The Salisbury Convention further ensures that the government of the day can get its legislation through Parliament by ensuring the Lords does not vote down any legislation that is mentioned in the Government’s manifesto – in practice this means not rejecting, delaying or making ‘wrecking’ amendments to manifesto bills. Naturally conventions are open to interpretation and the Salisbury Convention is no exception. Not only is it open to judgement whether a bill is a ‘manifesto bill’ but the very nature of the convention has itself been subject to extensive debate. It has been noted that the convention has increasingly been applied to all government bills whether a manifesto commitment or not.
Changing the composition of the Lords need not change the existing relationship as set out in the Parliament Acts. Indeed previous proposals for Lords reform have, in general, sought to replicate the existing relationship and balance of powers.
The Wakeham Commission did not suggest any major changes to the balance of powers between the Houses, maintaining the suspensory veto and asserting that the principles of the Salisbury Convention should be maintained. No additional powers over the Constitution were included though a Constitution Committee was recommended as well as committees on devolution and human rights. The UCL Constitution Unit noted at the time that “the Commission rejected giving the chamber new constitutional powers, which leaves us out of step with other Western democracies”. And whilst the Wakeham Commission noted that the upper chamber should serve the interests of the whole of the UK, it refrained from creating new powers or roles, recognising that devolution was at an early stage at that time.

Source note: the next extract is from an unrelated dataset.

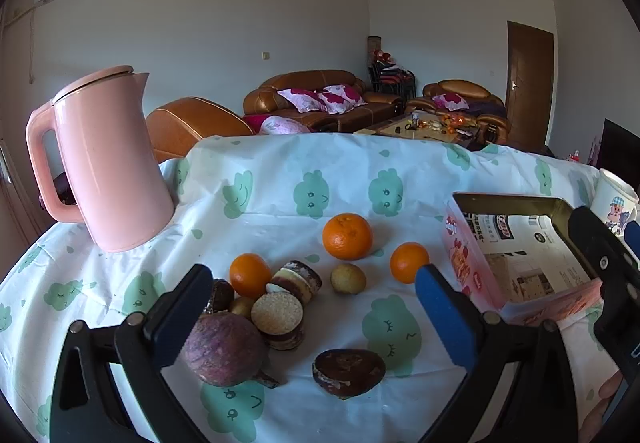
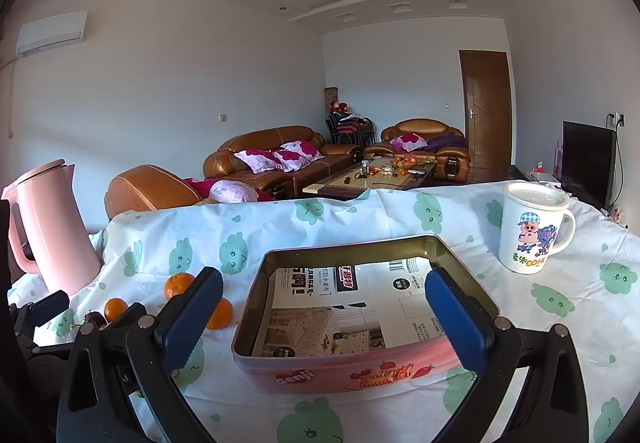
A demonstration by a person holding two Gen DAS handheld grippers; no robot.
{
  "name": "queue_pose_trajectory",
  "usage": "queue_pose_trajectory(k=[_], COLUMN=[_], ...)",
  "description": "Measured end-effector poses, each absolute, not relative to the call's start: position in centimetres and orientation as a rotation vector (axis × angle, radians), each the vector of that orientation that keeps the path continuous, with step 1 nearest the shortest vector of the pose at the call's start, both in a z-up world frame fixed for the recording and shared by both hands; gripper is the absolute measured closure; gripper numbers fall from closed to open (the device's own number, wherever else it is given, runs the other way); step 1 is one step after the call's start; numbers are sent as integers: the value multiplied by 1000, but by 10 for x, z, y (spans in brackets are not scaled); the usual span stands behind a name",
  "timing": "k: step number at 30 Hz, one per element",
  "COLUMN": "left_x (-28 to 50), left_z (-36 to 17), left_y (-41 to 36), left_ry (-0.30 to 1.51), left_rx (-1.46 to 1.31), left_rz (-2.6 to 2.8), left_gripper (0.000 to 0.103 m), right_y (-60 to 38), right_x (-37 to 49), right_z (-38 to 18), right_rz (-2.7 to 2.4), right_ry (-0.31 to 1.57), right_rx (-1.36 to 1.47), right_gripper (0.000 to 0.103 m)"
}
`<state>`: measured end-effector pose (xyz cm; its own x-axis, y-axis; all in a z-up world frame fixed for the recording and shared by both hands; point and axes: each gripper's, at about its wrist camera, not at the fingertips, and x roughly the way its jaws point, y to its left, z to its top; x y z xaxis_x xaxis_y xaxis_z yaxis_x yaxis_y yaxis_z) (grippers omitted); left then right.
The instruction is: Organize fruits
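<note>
Kettle (image 1: 108,159), pink, lidded: far left of the table, on the cloud-print cloth (image 1: 280,171).

Left gripper (image 1: 314,311): jaws wide apart, holding nothing, poised low over the loose pile.

Purple fruit (image 1: 224,349): round, dull-skinned, touching or just beside the left blue pad; contact cannot be confirmed.

Small orange (image 1: 250,275): behind the purple fruit, pressed against the sandwich biscuits (image 1: 280,313), which are stacked and leaning.

Chocolate-coated cake (image 1: 348,371): lying alone, nearest the camera, between the pads.

Yellowish fruit (image 1: 348,278): small, apart from the pile.

Large orange (image 1: 347,236): behind it, free-standing.

Third orange (image 1: 408,262): just beside the right pad and near the tin.

Tin (image 2: 344,373), pink, open, lined with printed paper: right of the fruits, holding no fruit yet.

Right gripper (image 2: 324,317): jaws wide apart, empty, hovering over the tin's near edge.

Mug (image 2: 528,227), cartoon print, lidded: far right, well apart from the tin.

Risks, judged: fruits and snacks lie intermixed, so a closing grip may catch a biscuit along with the small orange and topple the stack. Round oranges may roll across the wrinkled cloth if nudged by a pad. The cloth is loose; dragging it could shift the tin or the kettle.
</note>
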<state>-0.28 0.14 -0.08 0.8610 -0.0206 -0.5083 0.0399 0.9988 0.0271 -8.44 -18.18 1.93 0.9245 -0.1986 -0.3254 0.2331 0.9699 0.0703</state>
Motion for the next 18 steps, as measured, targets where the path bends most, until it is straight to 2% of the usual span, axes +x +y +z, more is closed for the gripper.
queue_pose_trajectory(k=[18], left_x=[-3], left_z=[-1], left_y=[1], left_ry=[534], left_rx=[40], left_rz=[-33], left_gripper=[0], right_y=[-182], right_x=[-83], right_z=[18], right_rz=[-223], right_ry=[330], right_rx=[108], right_gripper=[1])
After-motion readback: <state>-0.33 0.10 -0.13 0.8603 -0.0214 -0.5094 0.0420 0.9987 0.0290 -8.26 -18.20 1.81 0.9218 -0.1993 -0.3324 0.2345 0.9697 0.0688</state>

Similarly, on powers, the House of Lords Reform Bill 2012-13 intended the existing relationship between the two houses to continue without change to role or functions. The bill stated that the Parliament Acts of 1911 and 1949 would continue to apply after the reforms came into force and did not seek to codify the existing conventions. The joint committee examining the draft bill had mixed views on whether this would be sufficient given the changed composition of the chamber but the majority of that committee concluded, whilst recognising that there would be a shift, that ‘the remaining pillars on which Commons primacy rests would suffice to ensure its continuation’. The Committee did however suggest that following reform, there should be a process for agreeing on the conventions governing the relationship. Should a principle similar to the Salisbury Convention be desired, a resolution of both Houses could be set out to affirm the principle of the convention.
Gridlock of the type that would bring the government to a halt would be prevented under any arrangement that mirrored the current balance of powers. Prior to the 1911 Parliament Act it was possible for the Lords to do so by refusing to pass supply bills thus denying the government funds. The Act ensured that money bills were exempted from the Lords’ delaying powers to prevent this from happening. Therefore complete paralysis of parliament is not only unusual but unlikely even with a more assertive upper chamber if the current balance of powers are maintained. Gridlock of this nature is usually the result of the designation of powers not the composition of the House.
Disagreement over legislation is a different type of conflict – one which can delay but not terminate a government. Whether a more assertive Lords would use the suspensory veto more frequently is often raised as a concern, which may warrant a review of the length of this delay and the current methods of conflict resolution.
Preserving the current formal arrangements is therefore possible but it isn’t necessarily desirable. Whilst possible to replicate the existing use of powers, some question whether it is appropriate. It could be argued that a more democratically legitimate upper chamber should have greater powers over legislation, particularly upper chambers that have specific roles, such as territorial or constitutional ones.
Labour’s recent Commission on the UK’s Future takes a different approach, proposing the upper chamber has additional powers to reject legislation that relates to specific constitutional statutes. These proposals also reduce the Lord’s powers by removing the power of delay over ordinary legislation. It also suggests additional limitations on the power over constitutional legislation if the Commons disagrees – such as the possibility of the Commons overturning the decision with a two-thirds majority or being able to re-introduce the legislation after a General Election.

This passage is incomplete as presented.